**Work item:** Track down every line below that holds "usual" and copy it.

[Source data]

════

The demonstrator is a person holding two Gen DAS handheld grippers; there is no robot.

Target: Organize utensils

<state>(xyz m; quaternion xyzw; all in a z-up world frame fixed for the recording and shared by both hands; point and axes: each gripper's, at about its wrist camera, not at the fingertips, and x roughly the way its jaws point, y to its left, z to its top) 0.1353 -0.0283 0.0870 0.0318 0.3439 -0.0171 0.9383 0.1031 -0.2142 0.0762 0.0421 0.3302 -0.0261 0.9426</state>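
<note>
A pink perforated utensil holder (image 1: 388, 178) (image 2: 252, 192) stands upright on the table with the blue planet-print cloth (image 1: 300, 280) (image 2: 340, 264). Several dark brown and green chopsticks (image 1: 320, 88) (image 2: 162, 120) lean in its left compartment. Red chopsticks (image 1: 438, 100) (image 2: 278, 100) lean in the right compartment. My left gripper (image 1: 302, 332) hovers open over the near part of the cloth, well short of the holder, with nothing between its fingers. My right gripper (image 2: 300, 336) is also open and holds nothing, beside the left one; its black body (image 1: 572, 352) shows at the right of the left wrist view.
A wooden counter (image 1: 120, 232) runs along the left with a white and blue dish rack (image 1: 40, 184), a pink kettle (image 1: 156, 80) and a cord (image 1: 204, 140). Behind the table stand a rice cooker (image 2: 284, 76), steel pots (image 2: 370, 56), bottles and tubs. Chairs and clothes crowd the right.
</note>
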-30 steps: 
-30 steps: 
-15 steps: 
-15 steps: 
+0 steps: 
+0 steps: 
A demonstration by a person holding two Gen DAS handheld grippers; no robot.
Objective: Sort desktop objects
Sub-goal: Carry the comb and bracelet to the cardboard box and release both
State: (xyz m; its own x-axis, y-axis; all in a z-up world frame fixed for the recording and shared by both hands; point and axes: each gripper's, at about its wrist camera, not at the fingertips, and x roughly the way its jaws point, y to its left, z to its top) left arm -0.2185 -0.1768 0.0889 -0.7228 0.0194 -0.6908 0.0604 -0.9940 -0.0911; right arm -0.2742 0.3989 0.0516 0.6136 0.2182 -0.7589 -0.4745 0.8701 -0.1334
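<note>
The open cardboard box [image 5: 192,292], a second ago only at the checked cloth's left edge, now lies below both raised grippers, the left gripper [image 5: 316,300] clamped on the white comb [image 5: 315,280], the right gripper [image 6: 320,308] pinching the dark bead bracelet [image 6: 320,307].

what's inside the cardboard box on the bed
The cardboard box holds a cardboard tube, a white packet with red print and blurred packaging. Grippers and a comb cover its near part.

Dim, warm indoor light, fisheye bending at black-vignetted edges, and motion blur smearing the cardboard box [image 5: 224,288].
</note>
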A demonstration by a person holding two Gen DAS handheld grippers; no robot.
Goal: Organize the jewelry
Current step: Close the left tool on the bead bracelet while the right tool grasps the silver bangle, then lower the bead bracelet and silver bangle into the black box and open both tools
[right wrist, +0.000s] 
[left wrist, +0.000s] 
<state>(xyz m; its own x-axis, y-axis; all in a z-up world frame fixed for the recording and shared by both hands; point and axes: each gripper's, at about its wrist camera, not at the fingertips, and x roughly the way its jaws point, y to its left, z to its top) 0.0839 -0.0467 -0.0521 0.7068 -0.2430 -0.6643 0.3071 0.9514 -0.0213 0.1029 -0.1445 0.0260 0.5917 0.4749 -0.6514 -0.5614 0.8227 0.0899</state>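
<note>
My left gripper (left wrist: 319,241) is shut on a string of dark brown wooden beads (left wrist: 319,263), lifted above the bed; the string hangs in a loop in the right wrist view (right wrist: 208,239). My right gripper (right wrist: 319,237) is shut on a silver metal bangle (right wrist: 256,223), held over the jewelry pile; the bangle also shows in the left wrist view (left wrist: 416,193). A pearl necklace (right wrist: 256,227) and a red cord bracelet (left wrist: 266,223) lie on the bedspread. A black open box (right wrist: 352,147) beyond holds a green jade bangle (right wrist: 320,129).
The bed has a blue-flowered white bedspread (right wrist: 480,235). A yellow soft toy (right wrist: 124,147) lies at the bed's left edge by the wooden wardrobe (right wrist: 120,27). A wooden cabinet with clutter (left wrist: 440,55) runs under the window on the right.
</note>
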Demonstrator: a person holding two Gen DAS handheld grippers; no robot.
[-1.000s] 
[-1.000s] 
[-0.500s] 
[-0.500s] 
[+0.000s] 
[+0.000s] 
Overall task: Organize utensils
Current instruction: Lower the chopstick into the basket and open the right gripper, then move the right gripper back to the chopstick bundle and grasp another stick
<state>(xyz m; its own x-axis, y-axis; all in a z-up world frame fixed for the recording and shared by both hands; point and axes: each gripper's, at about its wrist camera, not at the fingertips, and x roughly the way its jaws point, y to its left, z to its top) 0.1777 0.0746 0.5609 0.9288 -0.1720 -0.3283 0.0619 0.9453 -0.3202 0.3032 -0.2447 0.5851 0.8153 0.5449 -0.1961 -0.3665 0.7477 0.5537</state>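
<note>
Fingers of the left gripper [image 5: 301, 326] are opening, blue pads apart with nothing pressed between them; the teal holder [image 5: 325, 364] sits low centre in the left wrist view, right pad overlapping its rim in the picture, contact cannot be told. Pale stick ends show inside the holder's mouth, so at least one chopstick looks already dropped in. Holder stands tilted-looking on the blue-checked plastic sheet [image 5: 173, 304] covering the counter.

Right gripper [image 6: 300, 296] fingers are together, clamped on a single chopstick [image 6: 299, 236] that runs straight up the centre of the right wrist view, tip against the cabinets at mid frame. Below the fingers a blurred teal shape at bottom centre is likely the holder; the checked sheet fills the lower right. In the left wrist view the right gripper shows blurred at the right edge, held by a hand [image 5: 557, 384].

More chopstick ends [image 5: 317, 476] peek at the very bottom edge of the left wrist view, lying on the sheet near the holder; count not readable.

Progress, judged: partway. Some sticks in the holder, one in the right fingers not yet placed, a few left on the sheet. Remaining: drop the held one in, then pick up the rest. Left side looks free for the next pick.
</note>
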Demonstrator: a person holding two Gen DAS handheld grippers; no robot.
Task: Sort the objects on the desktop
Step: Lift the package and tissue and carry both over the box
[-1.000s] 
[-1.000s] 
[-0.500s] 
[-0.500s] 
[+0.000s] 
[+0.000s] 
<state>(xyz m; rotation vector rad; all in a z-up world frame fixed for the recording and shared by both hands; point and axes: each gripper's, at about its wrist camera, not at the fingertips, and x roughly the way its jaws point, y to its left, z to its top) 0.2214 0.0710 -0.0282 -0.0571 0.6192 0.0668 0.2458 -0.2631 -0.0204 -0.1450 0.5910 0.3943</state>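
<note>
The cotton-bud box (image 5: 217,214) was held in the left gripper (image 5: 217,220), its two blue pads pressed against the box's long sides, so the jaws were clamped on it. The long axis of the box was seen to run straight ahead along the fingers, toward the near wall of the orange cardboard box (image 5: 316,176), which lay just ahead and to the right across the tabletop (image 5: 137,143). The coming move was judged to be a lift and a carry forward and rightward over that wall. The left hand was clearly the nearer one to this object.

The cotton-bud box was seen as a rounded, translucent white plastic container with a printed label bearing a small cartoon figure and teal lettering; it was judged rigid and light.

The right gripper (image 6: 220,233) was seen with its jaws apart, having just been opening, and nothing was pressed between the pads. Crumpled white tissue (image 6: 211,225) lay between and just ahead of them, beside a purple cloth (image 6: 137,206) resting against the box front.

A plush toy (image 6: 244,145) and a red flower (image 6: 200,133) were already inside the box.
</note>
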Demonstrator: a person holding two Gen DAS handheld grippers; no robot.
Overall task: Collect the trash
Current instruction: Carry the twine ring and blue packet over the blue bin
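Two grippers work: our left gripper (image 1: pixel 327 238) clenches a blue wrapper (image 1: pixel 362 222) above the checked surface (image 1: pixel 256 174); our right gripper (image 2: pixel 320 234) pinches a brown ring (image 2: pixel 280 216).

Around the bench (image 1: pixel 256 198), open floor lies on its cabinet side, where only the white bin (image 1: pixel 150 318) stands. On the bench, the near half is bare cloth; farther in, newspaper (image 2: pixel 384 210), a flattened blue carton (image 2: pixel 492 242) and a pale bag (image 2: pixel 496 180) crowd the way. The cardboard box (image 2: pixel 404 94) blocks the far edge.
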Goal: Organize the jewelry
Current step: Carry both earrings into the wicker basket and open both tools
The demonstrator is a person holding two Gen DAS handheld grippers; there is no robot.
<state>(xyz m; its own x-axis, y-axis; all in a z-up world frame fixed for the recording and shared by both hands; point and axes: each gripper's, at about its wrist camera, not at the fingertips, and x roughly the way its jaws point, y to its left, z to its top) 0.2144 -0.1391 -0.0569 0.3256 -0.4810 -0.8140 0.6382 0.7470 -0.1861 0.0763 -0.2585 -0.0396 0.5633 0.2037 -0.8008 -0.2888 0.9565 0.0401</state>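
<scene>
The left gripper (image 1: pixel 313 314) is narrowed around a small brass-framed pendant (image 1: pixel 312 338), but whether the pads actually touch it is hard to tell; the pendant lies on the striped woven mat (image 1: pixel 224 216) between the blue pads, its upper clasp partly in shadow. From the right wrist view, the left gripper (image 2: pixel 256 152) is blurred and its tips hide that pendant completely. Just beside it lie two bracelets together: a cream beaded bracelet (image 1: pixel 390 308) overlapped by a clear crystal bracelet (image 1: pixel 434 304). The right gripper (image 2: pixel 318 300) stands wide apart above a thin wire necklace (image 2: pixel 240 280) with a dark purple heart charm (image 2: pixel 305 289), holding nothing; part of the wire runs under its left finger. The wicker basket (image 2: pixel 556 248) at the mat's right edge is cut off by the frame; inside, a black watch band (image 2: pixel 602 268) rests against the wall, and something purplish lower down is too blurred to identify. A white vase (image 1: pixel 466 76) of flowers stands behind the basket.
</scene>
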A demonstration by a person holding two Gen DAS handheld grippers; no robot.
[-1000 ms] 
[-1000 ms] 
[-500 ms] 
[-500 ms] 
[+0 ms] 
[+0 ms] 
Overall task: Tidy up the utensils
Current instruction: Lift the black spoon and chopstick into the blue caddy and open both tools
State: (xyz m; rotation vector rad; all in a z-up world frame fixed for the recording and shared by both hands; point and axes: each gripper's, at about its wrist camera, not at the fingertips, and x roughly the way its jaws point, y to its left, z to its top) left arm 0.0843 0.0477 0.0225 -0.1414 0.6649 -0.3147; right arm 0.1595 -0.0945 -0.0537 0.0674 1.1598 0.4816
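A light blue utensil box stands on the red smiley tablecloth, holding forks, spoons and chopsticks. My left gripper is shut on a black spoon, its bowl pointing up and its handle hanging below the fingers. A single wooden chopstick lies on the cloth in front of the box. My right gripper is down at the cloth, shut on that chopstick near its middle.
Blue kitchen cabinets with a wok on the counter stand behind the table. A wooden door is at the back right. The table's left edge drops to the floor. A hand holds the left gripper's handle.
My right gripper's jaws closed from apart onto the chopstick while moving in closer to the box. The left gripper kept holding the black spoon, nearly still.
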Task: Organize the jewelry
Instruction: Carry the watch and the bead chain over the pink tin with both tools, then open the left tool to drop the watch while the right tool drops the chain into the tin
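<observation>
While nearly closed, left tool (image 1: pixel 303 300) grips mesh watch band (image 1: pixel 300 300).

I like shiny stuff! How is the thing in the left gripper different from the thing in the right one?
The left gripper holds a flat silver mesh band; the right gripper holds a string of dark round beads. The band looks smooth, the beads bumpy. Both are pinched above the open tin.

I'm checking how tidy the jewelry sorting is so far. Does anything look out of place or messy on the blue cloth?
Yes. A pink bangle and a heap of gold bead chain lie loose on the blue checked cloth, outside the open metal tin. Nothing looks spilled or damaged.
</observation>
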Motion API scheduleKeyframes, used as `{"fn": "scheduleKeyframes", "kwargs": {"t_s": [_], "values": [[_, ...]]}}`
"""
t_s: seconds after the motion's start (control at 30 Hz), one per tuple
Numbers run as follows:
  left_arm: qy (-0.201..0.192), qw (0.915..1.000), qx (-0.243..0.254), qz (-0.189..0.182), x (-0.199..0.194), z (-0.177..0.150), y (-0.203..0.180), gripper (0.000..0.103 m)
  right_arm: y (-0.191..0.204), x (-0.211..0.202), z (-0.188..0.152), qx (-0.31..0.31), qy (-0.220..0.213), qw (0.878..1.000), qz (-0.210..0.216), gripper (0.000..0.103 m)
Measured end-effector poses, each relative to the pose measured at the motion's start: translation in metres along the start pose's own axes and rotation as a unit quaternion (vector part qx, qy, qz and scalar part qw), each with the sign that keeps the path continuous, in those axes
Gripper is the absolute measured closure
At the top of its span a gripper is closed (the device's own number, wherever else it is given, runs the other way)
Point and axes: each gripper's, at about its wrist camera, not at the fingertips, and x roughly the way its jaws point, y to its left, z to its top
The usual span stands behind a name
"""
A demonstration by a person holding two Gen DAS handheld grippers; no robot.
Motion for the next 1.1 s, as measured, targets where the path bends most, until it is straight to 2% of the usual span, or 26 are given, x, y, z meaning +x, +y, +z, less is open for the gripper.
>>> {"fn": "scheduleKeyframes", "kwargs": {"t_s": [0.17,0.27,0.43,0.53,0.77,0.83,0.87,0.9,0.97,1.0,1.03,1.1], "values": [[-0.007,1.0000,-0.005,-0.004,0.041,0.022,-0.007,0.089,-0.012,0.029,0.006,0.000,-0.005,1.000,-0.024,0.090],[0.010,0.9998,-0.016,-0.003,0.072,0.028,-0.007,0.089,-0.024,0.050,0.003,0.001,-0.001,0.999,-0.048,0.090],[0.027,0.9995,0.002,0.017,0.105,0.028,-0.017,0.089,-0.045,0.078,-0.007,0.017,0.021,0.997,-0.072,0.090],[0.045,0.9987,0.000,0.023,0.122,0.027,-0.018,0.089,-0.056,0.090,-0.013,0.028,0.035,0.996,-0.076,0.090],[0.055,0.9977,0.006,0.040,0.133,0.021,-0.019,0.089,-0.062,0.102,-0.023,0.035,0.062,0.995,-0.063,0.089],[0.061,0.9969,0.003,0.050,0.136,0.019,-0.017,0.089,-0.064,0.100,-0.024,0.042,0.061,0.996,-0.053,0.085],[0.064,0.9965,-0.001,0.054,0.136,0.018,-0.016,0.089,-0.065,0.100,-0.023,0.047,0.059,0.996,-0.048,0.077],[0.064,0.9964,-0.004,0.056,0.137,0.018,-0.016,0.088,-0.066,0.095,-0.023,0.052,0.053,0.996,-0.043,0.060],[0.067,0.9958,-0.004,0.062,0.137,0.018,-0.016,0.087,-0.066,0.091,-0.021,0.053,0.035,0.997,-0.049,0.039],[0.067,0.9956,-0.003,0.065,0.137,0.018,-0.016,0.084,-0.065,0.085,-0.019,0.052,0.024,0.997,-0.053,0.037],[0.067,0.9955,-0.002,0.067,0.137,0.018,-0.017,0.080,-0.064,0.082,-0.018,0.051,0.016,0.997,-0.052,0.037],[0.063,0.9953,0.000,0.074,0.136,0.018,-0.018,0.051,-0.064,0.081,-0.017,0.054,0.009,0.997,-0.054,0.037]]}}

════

**Exercise answer:**
The usual span stands behind a name
Motion for the next 1.1 s, as measured, targets where the path bends most, until it is straight to 2% of the usual span, or 26 are given, x, y, z meaning +x, +y, +z, less is open for the gripper.

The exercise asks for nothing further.